Work item => Once the line with "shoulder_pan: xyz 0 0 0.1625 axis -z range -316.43" is found in the entries below, print it and each following line exactly, stopping after the line with "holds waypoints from"; print nothing else.

Data to process =>
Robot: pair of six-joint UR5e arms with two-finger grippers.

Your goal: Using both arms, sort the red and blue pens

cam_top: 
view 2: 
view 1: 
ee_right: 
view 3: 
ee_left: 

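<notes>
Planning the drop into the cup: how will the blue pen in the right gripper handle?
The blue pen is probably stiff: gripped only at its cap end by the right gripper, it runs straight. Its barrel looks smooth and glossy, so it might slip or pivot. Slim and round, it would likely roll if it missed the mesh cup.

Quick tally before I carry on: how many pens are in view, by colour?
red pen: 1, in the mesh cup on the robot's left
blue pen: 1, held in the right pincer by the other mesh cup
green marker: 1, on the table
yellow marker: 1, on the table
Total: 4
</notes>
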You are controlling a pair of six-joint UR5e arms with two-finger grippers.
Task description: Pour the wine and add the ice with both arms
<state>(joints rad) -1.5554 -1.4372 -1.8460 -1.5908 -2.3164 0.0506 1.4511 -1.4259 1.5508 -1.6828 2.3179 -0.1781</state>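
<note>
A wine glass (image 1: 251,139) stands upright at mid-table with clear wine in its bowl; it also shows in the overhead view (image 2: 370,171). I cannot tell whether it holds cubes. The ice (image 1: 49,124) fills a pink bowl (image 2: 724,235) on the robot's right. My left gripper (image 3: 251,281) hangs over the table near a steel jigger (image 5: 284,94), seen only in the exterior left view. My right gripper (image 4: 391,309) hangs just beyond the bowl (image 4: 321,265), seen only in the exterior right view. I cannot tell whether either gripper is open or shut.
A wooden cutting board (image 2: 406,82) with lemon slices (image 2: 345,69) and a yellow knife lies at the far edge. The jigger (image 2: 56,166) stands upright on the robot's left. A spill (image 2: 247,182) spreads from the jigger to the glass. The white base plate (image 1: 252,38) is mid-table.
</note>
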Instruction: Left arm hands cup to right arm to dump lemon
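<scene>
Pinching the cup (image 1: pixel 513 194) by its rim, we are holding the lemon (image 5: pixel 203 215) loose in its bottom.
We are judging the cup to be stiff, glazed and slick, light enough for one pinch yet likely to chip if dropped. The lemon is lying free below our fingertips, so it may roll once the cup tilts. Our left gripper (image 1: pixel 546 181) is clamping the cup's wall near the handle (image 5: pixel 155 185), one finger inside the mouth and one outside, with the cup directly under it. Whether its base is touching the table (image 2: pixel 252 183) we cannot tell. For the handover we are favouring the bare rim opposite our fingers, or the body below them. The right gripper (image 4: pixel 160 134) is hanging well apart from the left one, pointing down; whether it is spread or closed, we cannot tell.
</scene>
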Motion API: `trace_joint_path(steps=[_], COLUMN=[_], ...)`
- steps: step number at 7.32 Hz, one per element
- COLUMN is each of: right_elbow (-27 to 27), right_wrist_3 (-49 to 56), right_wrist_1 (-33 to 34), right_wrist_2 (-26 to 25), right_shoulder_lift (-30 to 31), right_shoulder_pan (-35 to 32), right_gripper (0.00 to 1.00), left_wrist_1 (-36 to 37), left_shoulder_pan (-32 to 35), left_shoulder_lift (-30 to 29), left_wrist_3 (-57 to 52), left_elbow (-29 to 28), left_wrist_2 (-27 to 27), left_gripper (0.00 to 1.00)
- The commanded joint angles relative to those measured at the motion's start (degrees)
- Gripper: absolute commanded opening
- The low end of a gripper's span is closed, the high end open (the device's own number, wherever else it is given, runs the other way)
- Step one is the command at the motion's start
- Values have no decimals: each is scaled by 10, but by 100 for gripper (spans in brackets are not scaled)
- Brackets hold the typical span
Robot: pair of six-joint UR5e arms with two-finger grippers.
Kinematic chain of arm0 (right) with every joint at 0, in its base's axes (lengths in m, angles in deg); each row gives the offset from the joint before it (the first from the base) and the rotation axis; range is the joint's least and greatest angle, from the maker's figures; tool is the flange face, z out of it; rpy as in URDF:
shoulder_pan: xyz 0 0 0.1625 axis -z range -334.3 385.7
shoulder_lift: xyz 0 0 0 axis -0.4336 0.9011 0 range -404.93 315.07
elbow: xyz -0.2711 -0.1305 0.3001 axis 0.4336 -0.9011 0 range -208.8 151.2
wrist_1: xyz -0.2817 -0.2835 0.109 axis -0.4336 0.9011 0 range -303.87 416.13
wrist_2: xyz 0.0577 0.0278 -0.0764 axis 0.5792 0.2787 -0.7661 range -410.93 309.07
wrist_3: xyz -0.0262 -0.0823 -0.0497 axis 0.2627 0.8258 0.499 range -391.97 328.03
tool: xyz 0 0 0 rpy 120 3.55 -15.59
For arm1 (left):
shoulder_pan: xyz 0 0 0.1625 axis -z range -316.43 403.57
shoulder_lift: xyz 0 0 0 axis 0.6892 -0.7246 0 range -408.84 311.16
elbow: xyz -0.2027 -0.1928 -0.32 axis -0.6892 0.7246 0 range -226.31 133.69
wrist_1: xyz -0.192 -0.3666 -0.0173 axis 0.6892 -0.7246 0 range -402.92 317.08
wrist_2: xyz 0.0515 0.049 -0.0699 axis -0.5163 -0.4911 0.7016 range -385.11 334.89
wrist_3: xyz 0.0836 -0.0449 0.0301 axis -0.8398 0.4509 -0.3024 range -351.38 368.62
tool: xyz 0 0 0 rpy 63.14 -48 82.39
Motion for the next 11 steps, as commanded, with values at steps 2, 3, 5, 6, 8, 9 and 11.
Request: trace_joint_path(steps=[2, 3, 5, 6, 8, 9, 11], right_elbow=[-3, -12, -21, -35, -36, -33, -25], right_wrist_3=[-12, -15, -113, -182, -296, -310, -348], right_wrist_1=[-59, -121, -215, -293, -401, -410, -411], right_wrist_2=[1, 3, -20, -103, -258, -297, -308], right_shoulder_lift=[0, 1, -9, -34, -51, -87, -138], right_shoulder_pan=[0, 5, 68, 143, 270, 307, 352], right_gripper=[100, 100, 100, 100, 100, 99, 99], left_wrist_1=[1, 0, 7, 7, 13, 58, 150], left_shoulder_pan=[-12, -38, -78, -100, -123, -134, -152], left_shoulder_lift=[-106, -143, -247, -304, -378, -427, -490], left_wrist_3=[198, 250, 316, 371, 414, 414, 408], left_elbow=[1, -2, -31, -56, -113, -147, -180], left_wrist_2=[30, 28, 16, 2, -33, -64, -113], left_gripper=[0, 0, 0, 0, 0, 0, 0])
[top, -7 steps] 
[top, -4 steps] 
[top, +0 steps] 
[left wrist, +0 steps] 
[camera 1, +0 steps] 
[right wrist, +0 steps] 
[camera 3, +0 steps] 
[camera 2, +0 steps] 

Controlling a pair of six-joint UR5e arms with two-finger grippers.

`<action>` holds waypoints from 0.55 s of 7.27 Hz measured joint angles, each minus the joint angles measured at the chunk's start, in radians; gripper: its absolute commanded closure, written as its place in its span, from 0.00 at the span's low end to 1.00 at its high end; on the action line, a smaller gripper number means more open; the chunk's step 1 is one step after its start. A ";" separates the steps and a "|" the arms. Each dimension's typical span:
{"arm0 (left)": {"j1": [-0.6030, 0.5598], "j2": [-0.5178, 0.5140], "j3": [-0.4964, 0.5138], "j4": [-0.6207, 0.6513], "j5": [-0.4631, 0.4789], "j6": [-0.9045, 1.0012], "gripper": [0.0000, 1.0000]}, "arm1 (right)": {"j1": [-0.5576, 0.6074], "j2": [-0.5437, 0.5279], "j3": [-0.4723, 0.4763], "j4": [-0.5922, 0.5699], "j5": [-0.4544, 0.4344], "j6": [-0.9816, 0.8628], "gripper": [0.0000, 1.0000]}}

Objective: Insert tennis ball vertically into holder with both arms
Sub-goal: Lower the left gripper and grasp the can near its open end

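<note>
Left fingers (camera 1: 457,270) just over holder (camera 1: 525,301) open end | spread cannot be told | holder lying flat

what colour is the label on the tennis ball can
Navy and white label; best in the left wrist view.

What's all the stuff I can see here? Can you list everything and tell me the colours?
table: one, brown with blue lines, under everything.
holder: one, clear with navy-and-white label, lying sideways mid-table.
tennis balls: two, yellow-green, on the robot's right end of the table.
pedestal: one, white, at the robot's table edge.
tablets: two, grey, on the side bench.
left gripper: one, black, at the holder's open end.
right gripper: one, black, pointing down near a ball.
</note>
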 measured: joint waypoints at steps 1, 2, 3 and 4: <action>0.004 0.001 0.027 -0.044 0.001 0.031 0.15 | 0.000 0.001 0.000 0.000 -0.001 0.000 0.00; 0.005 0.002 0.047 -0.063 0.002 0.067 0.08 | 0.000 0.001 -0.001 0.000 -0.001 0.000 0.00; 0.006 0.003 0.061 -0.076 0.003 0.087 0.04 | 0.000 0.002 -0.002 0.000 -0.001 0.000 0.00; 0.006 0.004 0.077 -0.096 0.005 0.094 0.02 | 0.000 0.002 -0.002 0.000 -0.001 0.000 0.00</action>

Answer to the exercise =>
shoulder_pan: xyz 0 0 0.1625 axis -z range -316.43 403.57
shoulder_lift: xyz 0 0 0 axis 0.6892 -0.7246 0 range -408.84 311.16
elbow: xyz -0.2027 -0.1928 -0.32 axis -0.6892 0.7246 0 range -226.31 133.69
wrist_1: xyz -0.192 -0.3666 -0.0173 axis 0.6892 -0.7246 0 range -402.92 317.08
wrist_2: xyz 0.0515 0.049 -0.0699 axis -0.5163 -0.4911 0.7016 range -385.11 334.89
wrist_3: xyz 0.0836 -0.0449 0.0301 axis -0.8398 0.4509 -0.3024 range -351.38 368.62
tool: xyz 0 0 0 rpy 63.14 -48 82.39
Motion for the next 11 steps, as commanded, with values at steps 2, 3, 5, 6, 8, 9 and 11.
Request: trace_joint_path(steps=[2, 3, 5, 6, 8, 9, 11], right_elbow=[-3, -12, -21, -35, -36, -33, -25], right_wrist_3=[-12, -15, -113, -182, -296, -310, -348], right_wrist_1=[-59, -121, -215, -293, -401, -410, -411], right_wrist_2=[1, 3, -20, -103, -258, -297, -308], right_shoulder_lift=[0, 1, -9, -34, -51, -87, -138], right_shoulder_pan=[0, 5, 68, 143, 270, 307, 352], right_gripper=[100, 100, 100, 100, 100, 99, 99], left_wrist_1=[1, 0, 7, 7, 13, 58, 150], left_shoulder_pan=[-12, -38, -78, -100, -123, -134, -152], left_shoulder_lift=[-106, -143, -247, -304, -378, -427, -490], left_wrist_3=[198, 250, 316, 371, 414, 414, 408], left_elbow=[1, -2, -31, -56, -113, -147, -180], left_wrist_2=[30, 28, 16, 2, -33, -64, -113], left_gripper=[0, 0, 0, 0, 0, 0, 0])
[top, -7 steps] 
[top, -4 steps] 
[top, +0 steps] 
[left wrist, +0 steps] 
[camera 1, +0 steps] 
[right wrist, +0 steps] 
[camera 3, +0 steps] 
[camera 2, +0 steps] 

Controlling a pair of six-joint UR5e arms with two-finger grippers.

`<action>` holds waypoints from 0.55 s of 7.27 Hz measured joint angles, each minus the joint angles measured at the chunk's start, in radians; gripper: its absolute commanded closure, written as its place in its span, from 0.00 at the span's low end to 1.00 at its high end; on the action line, a smaller gripper number means more open; the chunk's step 1 is one step after its start. A ";" separates the steps and a "|" the arms. Each dimension's typical span:

That completes the answer to this exercise.